Старинный приморский город Г. мало изменился за прошедшие годы, оставаясь почти таким же, как десять лет назад, когда здесь гастролировала итальянская оперная труппа. Старые кварталы города по-прежнему выглядели мрачными и неуклюжими, а новые — спокойными и важными; на улицах и в гавани было по-прежнему оживленно, а в этот пасмурный весенний вечер над городом навис тот же влажный, тяжелый туман.

В доме Эрлау заметно было необычное движение. Спокойный и пунктуальный образ жизни консула был сегодня совершенно нарушен: везде царила суета, целая анфилада комнат была открыта и ярко освещена; слуги, одетые по-праздничному, метались в разные стороны, едва успевая исполнять отдаваемые им приказания. Экипажи уже час тому назад отправились на станцию, и в гостиную в сопровождении доктора Вельдинга вошла пожилая дама, дальняя родственница Эрлау, заведовавшая теперь его хозяйством.

— Сегодня, доктор, нет никакого сладу с моим кузеном, — жаловалась она, с видом величайшего утомления опускаясь в кресло. — Он весь дом перевернул вверх дном, прислуга совсем сбилась с ног, выполняя его распоряжения. Все кажется ему недостаточно праздничным и блестящим. Я тоже очень хочу повидать мою милую Элеонору и познакомиться с ее знаменитым супругом, но консул так заразил меня своим волнением, что я рада была бы, если бы все эти приветственные торжества поскорее окончились.

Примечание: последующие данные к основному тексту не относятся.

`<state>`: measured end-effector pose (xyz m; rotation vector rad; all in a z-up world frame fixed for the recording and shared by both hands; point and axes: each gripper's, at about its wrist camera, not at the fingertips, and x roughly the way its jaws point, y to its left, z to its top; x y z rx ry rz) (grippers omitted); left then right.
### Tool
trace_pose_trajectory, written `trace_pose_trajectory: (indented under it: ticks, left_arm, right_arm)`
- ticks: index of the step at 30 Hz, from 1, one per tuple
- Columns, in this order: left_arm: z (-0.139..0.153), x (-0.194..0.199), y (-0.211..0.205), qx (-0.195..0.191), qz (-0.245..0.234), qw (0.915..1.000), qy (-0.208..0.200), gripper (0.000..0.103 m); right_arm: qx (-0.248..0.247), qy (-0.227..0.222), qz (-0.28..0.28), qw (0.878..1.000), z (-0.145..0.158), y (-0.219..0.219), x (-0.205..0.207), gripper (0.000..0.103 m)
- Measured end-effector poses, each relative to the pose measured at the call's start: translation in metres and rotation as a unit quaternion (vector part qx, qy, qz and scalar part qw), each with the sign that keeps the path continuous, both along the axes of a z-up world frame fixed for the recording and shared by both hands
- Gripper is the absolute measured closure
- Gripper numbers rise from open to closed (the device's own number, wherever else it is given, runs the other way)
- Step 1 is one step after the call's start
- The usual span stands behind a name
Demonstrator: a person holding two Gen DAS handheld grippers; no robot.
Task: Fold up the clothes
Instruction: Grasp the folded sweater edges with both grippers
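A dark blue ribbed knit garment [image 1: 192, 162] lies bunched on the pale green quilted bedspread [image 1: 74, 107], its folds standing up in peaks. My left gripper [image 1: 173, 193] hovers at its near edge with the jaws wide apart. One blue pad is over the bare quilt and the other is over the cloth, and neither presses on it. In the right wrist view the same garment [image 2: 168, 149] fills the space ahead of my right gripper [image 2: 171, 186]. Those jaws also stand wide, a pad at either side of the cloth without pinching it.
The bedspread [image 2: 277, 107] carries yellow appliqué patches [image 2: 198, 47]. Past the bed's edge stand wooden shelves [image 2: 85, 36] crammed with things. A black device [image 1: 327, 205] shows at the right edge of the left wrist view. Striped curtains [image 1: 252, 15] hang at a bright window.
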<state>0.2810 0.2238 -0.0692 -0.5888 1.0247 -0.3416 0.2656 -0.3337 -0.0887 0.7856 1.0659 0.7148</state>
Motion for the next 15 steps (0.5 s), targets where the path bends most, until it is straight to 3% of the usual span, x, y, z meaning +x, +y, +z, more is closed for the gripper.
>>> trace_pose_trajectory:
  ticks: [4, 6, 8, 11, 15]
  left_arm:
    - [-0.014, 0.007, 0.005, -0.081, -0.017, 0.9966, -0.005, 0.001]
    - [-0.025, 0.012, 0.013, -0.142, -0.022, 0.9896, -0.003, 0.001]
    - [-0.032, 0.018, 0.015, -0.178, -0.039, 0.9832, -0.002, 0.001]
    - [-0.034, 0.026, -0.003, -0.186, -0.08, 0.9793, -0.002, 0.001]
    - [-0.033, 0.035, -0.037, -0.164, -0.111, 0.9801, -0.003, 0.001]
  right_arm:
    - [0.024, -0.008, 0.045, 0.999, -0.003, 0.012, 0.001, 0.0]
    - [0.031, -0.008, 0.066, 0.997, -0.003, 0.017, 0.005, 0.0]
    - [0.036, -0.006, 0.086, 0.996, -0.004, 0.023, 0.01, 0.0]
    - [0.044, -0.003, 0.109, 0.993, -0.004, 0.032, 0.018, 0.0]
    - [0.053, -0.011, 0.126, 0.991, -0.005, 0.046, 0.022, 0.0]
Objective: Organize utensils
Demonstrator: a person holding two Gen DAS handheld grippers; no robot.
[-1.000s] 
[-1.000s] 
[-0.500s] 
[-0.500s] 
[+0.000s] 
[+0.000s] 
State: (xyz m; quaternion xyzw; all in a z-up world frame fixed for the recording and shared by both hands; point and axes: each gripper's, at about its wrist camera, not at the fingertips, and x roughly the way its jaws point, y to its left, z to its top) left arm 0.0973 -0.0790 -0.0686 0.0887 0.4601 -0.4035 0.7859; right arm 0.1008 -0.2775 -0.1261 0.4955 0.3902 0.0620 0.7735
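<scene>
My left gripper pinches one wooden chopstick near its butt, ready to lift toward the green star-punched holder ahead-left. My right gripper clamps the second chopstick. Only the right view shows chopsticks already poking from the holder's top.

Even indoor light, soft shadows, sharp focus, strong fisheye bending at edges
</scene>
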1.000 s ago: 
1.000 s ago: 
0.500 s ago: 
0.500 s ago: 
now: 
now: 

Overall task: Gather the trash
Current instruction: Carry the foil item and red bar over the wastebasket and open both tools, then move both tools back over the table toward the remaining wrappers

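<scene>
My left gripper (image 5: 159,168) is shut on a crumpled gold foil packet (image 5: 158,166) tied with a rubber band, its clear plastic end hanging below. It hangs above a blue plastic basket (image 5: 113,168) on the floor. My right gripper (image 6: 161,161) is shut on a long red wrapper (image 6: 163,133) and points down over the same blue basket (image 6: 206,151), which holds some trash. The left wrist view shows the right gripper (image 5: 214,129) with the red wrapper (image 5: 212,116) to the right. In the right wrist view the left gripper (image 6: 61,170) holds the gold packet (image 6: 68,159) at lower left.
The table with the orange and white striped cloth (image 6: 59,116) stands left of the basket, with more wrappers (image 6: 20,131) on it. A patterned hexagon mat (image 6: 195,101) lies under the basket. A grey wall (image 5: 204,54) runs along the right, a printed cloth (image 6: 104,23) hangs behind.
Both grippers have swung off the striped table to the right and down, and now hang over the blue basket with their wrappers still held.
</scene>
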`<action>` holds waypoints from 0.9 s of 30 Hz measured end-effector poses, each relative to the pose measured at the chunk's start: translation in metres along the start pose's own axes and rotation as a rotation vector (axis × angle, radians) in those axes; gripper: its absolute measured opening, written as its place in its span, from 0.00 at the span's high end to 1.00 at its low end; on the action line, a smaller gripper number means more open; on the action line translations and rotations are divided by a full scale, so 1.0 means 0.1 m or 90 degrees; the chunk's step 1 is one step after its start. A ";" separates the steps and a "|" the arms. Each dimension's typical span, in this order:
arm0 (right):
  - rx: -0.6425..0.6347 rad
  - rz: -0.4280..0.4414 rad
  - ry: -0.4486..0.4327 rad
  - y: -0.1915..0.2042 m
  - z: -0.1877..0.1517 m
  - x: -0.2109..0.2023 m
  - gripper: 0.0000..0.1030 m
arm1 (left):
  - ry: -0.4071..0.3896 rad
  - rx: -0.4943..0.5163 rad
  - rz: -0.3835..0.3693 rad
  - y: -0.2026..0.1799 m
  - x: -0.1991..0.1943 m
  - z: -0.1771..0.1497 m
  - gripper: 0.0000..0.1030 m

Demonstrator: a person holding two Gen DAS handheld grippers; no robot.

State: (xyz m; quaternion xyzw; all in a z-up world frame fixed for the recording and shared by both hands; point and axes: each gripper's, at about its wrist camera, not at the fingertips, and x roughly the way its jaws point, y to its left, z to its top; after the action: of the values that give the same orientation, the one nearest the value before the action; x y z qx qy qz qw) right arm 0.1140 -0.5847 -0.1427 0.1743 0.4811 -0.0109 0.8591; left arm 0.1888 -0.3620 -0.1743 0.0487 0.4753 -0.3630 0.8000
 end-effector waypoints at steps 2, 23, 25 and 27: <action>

— Он потому так волнуется, что в первый раз после долгой разлуки принимает у себя свою крестницу, — сказал доктор. Он мало изменился за прошедшие годы, его умное, серьезное лицо с резкими чертами немного постарело, но неизменными остались тот же проницательный, острый взгляд, тот же иронический тон. — Господин Рейнгольд Альмбах, по-видимому, решил доказать консулу свою верховную власть над женой. Чтобы встретиться со своей крестницей, господин Эрлау должен был каждый раз отправляться в столицу, а нам, несмотря на все обещания, так и не удалось повидать Элеонору до тех пор, пока супруг не решил сам сопровождать ее сюда. Очевидно, он не может обойтись без нее даже несколько дней.

— Разумеется, не может, — воскликнула дама. — Если б вы только слышали, что рассказывает о нем кузен, который сначала был сильно предубежден против Рейнгольда, а теперь, видя счастье Элеоноры, совсем примирился с ним… Их любовь так ясна, так непоколебима и при этом овеяна сказочно-поэтическим настроением — прямо какая-то волшебная сага в наш бедный согласием и любовью век.

Доктор иронически поклонился.

— Совершенно верно, сударыня! Я с удовольствием убеждаюсь в том, с каким лестным для меня вниманием вы читаете мои статьи. Именно эти самые слова были написаны мною в номере двенадцатом «Утреннего листка» по поводу либретто новой оперы Рейнгольда.